Example 3: Test of Resistance of Cables Obtained According to Example 2 for Various Thicknesses of PTFE and Various Nominal Cross Sections of Conductors (FIG. 2)

(17) The discharge inception voltage was measured for various cables. These cables were prepared according to the process of Example 2. The first heat treatment takes place after laying the first tape and the second and final heat treatment takes place after laying the last tape. The characteristics of the cables at the insulation stage (without metal braiding and sheath) according to the invention are represented in the table below:

(18) The mean thickness of Kapton FN represents the thickness measured on the cable once manufactured, whereas the thickness of the PTFE tapes corresponds to the thickness of the PTFE tapes used (before manufacture of the cable) and the cumulative thickness corresponds to the thickness measured once the cable has been manufactured.

(19) TABLE-US-00001 Nature of the Mean conductor/ thickness Thicknesses Cumulative nominal of Kapton of PTFE PTFE cross section FN tapes (m) thickness Ex. (mm.sup.2) (mm) 1 2 3 4 5 6 (mm) 1 NPC/0.95 0.060 64 64 0.19 2 NPC/0.95 0.060 76 76 76 76 0.50 3 NPC/0.95 0.060 76 76 76 76 76 76 0.72 4 NPC/1.45 0.062 100 100 0.32 5 NPC/1.45 0.062 100 0.16 6 NPC/1.45 0.069 100 76 76 76 76 0.653 7 NPC/4.1 0.062 100 76 76 76 76 0.61 8 NPC/4.1 0.062 100 0.16 9 NPC/6.6 0.069 180 180 76 0.683 10 NPA/27.1 0.076 76 76 0.224 11 NPA/27.1 0.074 180 100 0.466 12 NPA/27.1 0.058 180 180 76 0.557 13 NPA/42.9 0.060 180 180 76 0.497 14 NPA/70 0.056 130 180 76 0.659 Examples 1 to 9 are hook-up wires and Examples 10 to 14 are power cables. NPC: nickel-plated copper NPA: nickel-plated aluminum

(20) For each sample of 10005 mm, a cable loop is made. The diameter of the loop is between 8 and 12 times the outside diameter of the cable.

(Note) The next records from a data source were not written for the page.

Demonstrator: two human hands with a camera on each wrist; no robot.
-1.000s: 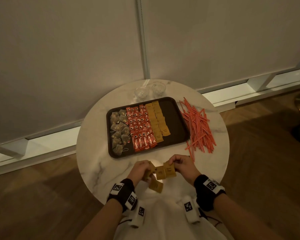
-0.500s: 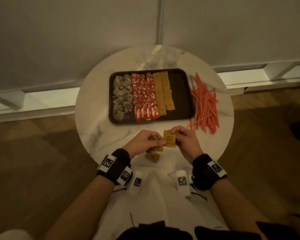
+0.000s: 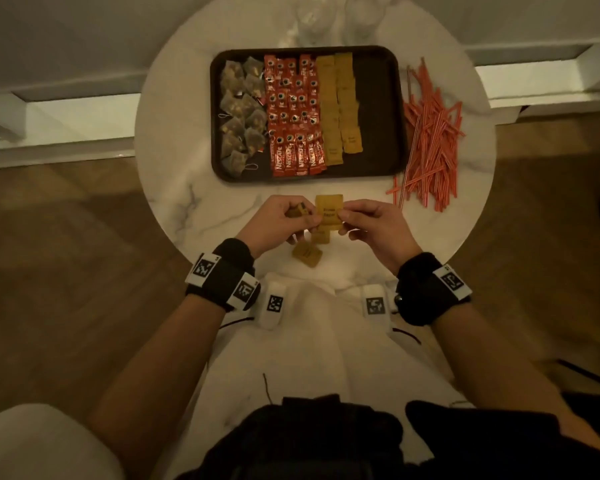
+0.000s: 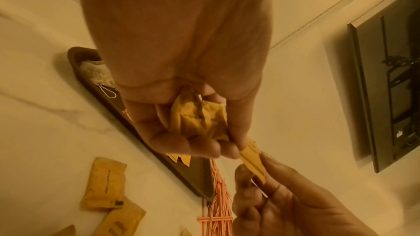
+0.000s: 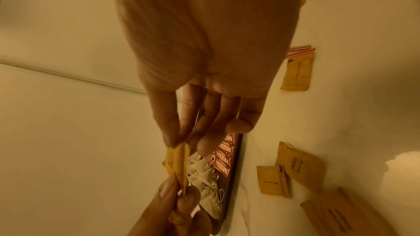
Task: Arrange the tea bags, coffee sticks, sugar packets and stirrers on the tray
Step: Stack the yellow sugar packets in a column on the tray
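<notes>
Your right fingers (image 5: 175,132) pinch one edge of a flat yellow sugar packet (image 3: 329,212). Your left fingers (image 4: 204,147) pinch its other edge. So the packet is held up between both hands, in the middle of the frame, just below the tray (image 3: 381,109).

Your left hand (image 3: 281,220) also has a small bunch of packets (image 4: 200,119) tucked in its palm, with the fingers curled round them. Your right hand (image 3: 371,225) holds only the one packet.

A second ago the held packets looked spread out between your hands. Now one packet is flat and facing up — I think you have picked out the next one to lay down. The view has also tipped lower, so the tray now sits near the top of the frame.

A few loose packets (image 3: 307,252) lie on the table (image 3: 187,174) under your hands. On the tray, tea bags (image 3: 241,109) are at the left, coffee sticks (image 3: 293,116) next, then two rows of sugar (image 3: 338,105). The right part is bare.

The stirrers (image 3: 430,133) lie in a pile at the right of the tray — not on it yet.
</notes>
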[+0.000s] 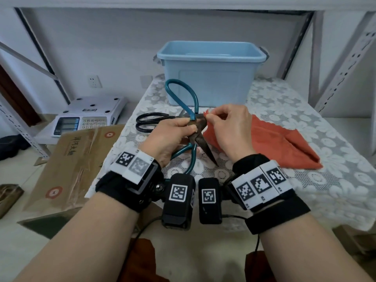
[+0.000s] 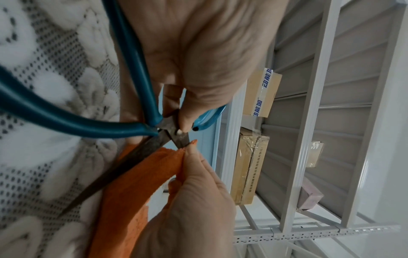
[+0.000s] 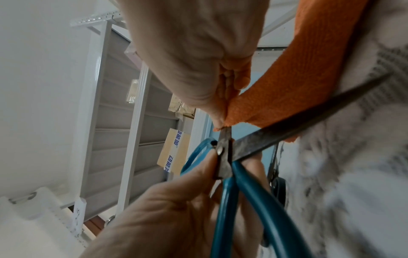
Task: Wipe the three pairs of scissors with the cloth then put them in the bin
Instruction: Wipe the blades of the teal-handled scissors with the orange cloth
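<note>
**Wiping the teal scissors near the pivot**

You hold the teal-handled scissors (image 1: 193, 127) in your left hand (image 1: 173, 137), above the lace tablecloth (image 1: 305, 110). The grip is close to the pivot, and I think this is on purpose: it keeps the tool steady and leaves both blades free for the cloth. The scissors are spread wide open, one handle loop standing up toward the bin (image 1: 211, 72), the long dark blade pointing down toward you. The left wrist view shows your thumb pressing on the metal right at the pivot screw, with the other fingers curled around the handles behind it.

Your right hand (image 1: 230, 131) pinches a corner of the orange cloth (image 1: 280, 143) between the thumb and the first fingers, closed tight on the fabric. This corner touches the short upper blade, just beside the pivot. The rest of the cloth hangs down and lies on the table to your right.

A black-handled pair (image 1: 150, 122) lies flat on the table behind your left hand, in front of the bin. I cannot make out a third pair. What the bin contains is not visible from here.
</note>
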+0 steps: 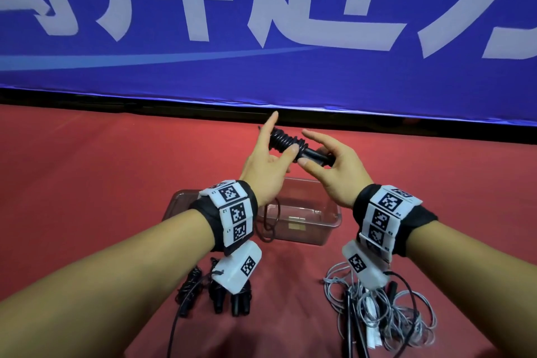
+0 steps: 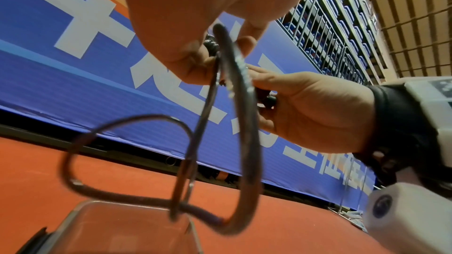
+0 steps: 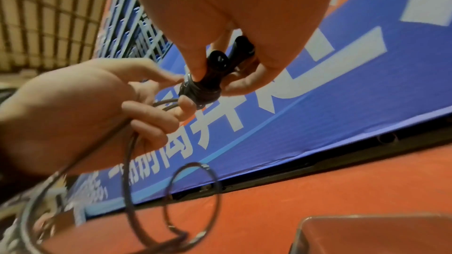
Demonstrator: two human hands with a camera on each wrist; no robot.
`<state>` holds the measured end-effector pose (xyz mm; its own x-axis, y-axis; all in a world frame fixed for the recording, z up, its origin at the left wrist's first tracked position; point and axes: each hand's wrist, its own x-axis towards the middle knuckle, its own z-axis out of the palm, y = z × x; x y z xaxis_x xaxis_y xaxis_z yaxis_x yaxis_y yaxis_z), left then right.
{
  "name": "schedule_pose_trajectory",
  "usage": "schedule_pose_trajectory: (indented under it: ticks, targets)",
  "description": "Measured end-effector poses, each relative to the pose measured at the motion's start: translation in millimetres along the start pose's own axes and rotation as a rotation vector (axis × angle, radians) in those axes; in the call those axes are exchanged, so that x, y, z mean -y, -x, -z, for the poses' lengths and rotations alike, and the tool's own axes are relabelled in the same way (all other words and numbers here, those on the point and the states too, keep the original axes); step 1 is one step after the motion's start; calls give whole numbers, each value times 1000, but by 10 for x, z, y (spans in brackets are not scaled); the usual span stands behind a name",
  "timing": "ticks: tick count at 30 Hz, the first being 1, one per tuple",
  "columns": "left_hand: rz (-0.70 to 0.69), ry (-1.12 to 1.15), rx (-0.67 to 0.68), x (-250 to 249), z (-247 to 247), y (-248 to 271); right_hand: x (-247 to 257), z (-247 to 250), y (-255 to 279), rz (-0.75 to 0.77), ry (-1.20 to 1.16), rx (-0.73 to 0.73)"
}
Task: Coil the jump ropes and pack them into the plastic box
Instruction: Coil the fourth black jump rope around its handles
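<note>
Both hands are raised over a clear plastic box on the red surface. Between them is a black jump rope: its two handles lie side by side, with cord wound tightly round them. My right hand pinches the handles' free end. My left hand has its thumb on the winding and its index finger straight. Its other fingers curl round the loose cord, which hangs in loops down toward the box.
Near me on the red surface lie black rope bundles at left and a tangled grey rope at right. A blue banner with white characters closes off the far side. Railings and seats show above it in the wrist views.
</note>
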<state>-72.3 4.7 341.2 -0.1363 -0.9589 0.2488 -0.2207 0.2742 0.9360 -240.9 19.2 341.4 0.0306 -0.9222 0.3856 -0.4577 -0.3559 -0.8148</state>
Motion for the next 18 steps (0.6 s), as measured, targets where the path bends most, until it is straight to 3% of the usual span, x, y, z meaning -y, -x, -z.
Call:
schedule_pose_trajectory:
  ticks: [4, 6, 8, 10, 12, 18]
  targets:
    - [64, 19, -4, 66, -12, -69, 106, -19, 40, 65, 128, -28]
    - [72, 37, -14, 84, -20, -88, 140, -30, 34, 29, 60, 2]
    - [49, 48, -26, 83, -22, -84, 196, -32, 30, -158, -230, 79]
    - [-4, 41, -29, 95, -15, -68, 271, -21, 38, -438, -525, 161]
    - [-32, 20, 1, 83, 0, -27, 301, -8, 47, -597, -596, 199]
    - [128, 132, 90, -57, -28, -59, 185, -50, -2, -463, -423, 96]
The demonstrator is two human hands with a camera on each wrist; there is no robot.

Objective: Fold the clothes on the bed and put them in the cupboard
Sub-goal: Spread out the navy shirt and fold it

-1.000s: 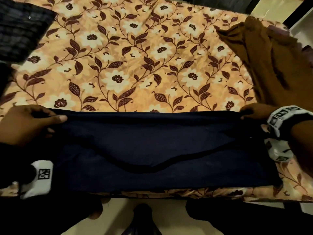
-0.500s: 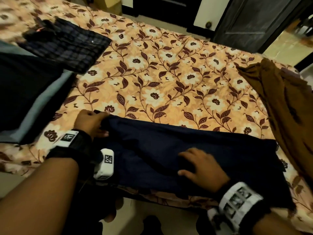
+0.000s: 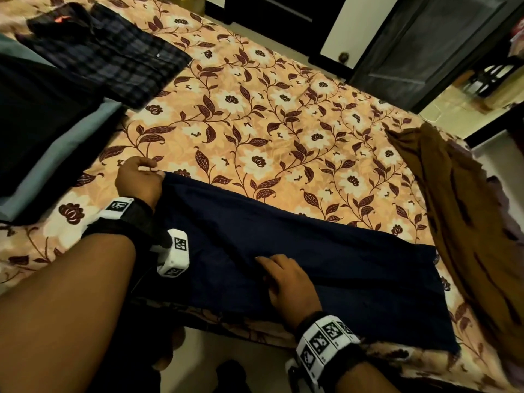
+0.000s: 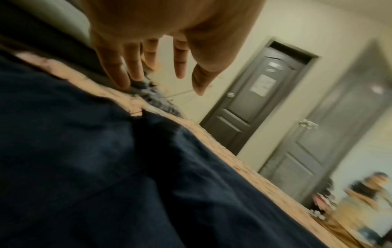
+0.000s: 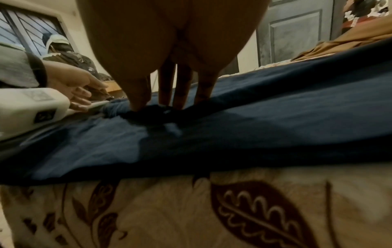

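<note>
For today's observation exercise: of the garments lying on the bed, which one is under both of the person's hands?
The navy garment along the bed's near edge: the left hand is at its corner and the right hand presses its middle. The checked and brown garments lie untouched.
</note>
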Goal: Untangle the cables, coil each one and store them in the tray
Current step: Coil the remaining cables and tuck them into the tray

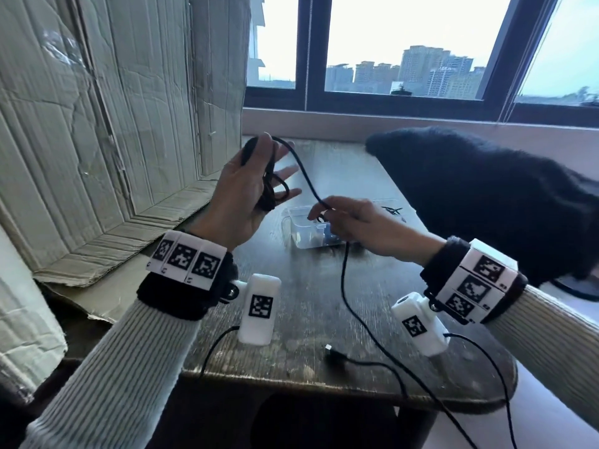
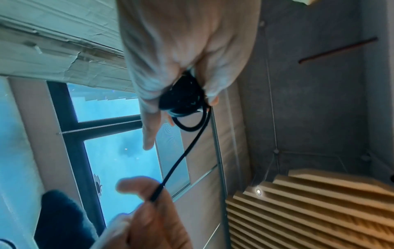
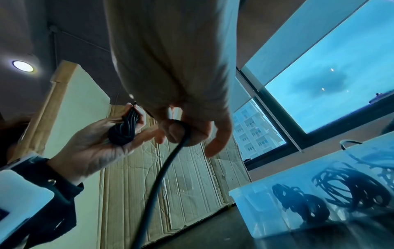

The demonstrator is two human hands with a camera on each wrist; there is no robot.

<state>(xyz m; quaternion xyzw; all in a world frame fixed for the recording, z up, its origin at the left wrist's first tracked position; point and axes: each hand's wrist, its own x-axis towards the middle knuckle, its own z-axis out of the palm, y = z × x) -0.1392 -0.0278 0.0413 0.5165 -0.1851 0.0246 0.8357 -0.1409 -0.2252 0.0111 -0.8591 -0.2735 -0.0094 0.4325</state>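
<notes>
The left hand (image 1: 241,192) is holding a partly wound bundle of black cable (image 1: 268,183) against its palm, thumb curled over the loops and the other fingers spread, raised above the counter (image 1: 301,306). The right hand (image 1: 351,222) is pinching the cable's loose run between thumb and fingertips just above the clear tray (image 1: 293,233). The rest is trailing down across the counter to its plug (image 1: 329,349), while coiled cables (image 3: 298,203) are lying inside the tray.

Left hand (image 1: 249,192) raised, palm up, thumb clamped inward; right hand (image 1: 353,222) lower, fingertips pinched together.
</notes>
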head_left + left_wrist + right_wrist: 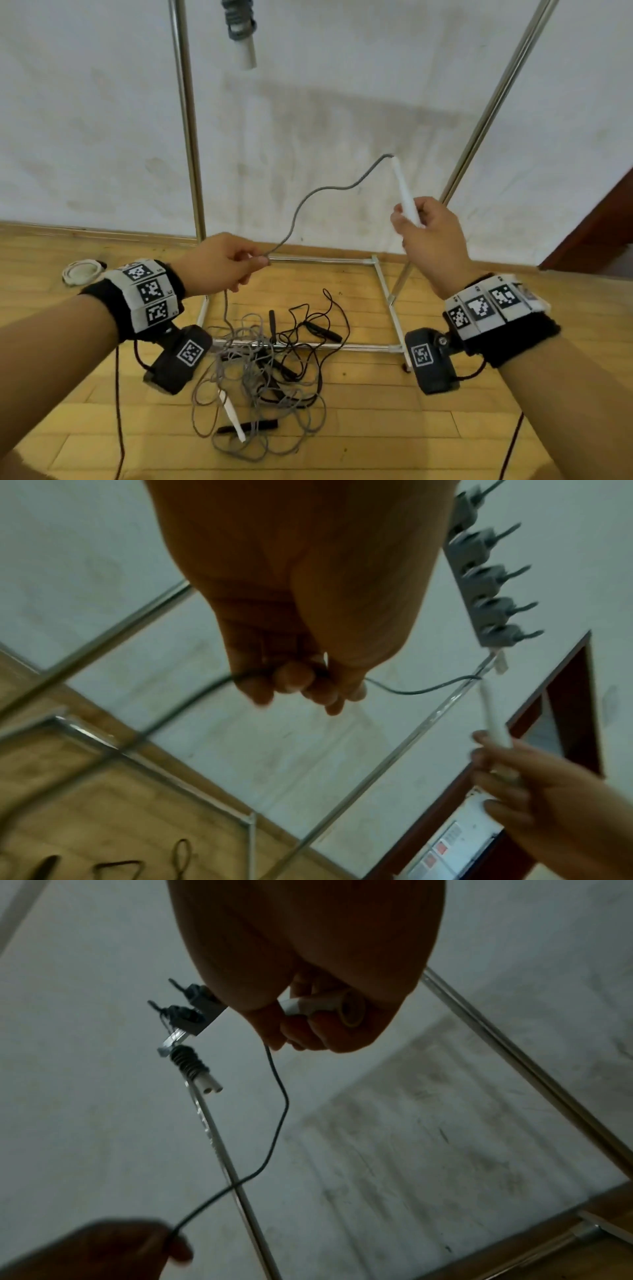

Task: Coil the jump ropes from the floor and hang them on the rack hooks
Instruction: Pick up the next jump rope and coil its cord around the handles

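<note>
Both arms reach forward at mid height before the metal rack (191, 164). The right hand (430, 236) is raised, fingers curled round a white handle (404, 192) tilted up toward the wall. The left hand (219, 263), lower, pinches the grey rope (308, 195) running from that handle. The rest lies tangled with black ropes (318, 329) on the wooden floor (411, 428); a coiled rope (239, 24) hangs above
</note>
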Motion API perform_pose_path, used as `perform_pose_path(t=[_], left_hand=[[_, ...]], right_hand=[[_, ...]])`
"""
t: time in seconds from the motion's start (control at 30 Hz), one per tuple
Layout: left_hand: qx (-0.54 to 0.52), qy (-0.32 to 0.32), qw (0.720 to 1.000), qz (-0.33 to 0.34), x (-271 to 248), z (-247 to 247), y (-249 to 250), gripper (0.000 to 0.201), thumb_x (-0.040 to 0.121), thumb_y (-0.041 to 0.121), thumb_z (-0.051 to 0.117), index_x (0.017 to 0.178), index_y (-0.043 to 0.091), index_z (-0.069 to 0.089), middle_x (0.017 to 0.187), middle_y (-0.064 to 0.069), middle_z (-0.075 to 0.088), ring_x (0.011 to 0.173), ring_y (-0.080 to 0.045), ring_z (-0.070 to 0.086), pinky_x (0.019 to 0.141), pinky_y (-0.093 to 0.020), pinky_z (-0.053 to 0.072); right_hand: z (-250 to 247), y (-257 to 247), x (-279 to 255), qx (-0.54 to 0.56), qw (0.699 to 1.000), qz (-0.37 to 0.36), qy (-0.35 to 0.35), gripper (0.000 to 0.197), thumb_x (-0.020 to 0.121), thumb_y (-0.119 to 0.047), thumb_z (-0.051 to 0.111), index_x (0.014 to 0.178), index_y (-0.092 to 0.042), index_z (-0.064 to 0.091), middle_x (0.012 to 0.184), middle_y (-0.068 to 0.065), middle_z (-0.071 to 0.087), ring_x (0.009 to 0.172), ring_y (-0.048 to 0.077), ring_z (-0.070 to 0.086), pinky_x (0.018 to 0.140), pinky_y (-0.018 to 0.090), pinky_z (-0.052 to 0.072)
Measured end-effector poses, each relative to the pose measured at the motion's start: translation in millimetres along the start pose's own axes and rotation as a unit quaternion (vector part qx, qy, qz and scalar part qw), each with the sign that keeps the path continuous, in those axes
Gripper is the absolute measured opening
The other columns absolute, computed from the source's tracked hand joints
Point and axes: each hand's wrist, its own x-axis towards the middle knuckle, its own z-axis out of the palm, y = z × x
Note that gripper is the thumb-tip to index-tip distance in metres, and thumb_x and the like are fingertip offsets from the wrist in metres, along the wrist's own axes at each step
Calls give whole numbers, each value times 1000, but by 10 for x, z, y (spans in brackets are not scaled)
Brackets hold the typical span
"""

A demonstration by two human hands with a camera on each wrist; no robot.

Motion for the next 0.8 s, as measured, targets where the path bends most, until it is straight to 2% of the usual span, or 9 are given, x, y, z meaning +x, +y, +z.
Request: perform_pose_path(t=[0.1,0.17,0.23,0.3,0.43,0.5,0.57,0.67,0.8], left_hand=[[25,6,999,29,22,11,233,23,97,44,53,94,35,73,64,1,66,46,-4,52,44,-13,41],[55,-23,997,57,19,68,387,25,98,46,50,96,35,73,71,-4,68,49,-10,54,48,-21,44],[70,-27,993,88,20,123,505,28,98,45,49,94,32,73,71,-5,68,56,-17,59,52,-25,46],[46,-1,992,114,32,148,568,32,99,42,50,83,24,71,66,-4,66,52,-13,57,50,-21,43],[-18,23,992,124,50,162,537,30,98,37,55,74,22,67,66,12,70,56,0,66,56,-10,46],[-13,-9,993,115,60,164,455,24,98,39,54,78,29,64,71,14,71,64,1,67,59,-11,47],[-5,-58,994,96,74,166,344,20,99,37,51,83,32,62,76,13,72,72,-1,68,68,-22,52],[-6,-101,993,64,101,160,165,21,102,32,47,87,29,63,78,10,71,74,-2,69,73,-32,54],[-2,-145,989,33,128,112,-44,25,103,31,45,87,23,64,75,5,70,73,-5,68,74,-22,49]], right_hand=[[226,-45,-141,-52,993,-36,-95,18,85,-29,73,99,-34,63,88,-11,61,69,-1,57,54,10,44],[368,-87,-223,-85,983,-67,-145,25,84,-32,74,106,-38,63,97,-15,57,80,-2,56,58,8,43],[483,-117,-274,-126,969,-119,-178,23,87,-34,71,109,-34,66,102,-14,54,87,2,54,66,12,41],[551,-111,-303,-148,956,-156,-201,16,90,-32,67,103,-22,70,101,-9,54,84,7,55,70,20,43],[571,-16,-316,-125,957,-113,-236,17,95,-36,60,87,-21,62,76,-7,60,62,5,52,57,23,39],[552,14,-285,-98,964,-92,-231,17,95,-36,60,83,-24,62,69,-7,63,54,4,51,52,21,41],[511,33,-234,-81,970,-91,-211,19,95,-34,61,81,-21,62,66,-2,61,51,4,47,50,20,39],[441,55,-158,-82,974,-91,-193,18,95,-32,62,80,-21,62,63,-1,58,51,4,44,48,18,37],[307,85,-27,-61,987,-58,-138,16,94,-32,62,80,-24,64,59,-12,54,51,3,46,50,20,43]])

(21) The cable braiding is undone over about 5 mm to allow it to be connected to the earth.

(22) The cable loop is positioned in an oven configured so as to allow the application of a vacuum, a voltage and connection to the measuring system (oscilloscope).

(23) When the temperature and negative pressure conditions have been reached and stabilized, a 50 Hz alternating voltage is applied between the conductor and the braid.

(24) The voltage is increased by 50 volts/s up to the inception of partial discharges. The corresponding voltage (partial discharges inception voltage) is recorded.

(25) One of the functionalities of the oscilloscope makes it possible to count the number of discharges exceeding a predefined gauge (5 pC).

(26) The definition of the partial discharge inception voltage is that voltage that is reached when at least one discharge per second takes place over a period of 30 seconds.

(27) The voltage is then increased by 100 volts above the PDIV before redescending in order to determine the partial discharge extinction voltage, which is defined by the oscilloscope as the voltage at which the last discharge was detected.

(28) As shown by graph 2, the cables have a cumulative thickness of layers comprising PTFE of greater or equal to 0.4 mm, can withstand a higher discharge inception voltage (PDIV) than cables with a total thickness of layers comprising PTFE of less than 0.4 mm, irrespective of the cross section of the conductor or of its nature. A PDIV limit above 800 V, the peak value, which is the minimum voltage without discharges currently experienced for the application of 230 V of hook-up wires and power cables, was considered.

(29) These tests thus show that a thickness of layer(s) comprising PTFE of at least 0.4 mm makes it possible to obtain cables that show good resistance to partial discharges at a high temperature of 150 C. and at a low pressure of 150 mbar.

(30) Although the invention has been described in connection with a particular embodiment, it is obvious that it is not in any way limited thereto and that it includes all the technical equivalents of the means described and also combinations thereof if they fall within the context of the invention.